About this task: Could you copy every line of the data that contains the word "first"?

Data excerpt:

..........

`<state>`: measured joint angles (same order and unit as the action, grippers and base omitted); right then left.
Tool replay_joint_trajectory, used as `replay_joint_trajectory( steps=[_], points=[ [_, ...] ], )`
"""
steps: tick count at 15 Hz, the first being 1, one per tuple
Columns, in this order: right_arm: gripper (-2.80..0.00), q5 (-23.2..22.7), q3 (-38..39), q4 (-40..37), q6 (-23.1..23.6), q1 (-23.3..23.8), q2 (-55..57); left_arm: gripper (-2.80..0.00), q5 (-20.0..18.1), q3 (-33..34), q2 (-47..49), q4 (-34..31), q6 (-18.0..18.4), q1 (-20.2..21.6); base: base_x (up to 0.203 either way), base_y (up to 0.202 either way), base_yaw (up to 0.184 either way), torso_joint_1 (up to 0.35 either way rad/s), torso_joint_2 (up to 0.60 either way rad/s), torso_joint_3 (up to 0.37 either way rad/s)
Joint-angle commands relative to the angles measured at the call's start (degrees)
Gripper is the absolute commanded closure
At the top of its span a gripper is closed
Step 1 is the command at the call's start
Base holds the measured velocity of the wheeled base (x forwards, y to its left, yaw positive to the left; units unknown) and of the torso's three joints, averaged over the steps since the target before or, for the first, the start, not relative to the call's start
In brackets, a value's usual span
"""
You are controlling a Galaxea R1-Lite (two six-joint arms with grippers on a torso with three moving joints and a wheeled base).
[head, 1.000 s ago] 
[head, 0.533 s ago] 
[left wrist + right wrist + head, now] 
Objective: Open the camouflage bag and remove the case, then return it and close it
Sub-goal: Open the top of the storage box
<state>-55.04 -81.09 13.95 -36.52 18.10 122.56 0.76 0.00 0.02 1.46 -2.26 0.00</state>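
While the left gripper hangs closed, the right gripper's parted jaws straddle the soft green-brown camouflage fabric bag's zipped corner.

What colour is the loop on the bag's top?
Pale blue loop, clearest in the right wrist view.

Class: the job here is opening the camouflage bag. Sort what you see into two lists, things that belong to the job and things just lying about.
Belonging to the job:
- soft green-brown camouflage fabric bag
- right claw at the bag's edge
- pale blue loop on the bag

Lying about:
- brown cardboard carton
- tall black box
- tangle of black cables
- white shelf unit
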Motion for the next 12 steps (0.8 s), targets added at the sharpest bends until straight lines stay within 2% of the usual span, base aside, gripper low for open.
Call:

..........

Exercise response:
steps: tick count at 15 Hz, the first being 1, one per tuple
Base holds the measured velocity of the wheeled base (x forwards, y to its left, yaw positive to the left; units unknown) and of the torso's three joints, averaged over the steps since the target before or, for the first, the start, not relative to the call's start

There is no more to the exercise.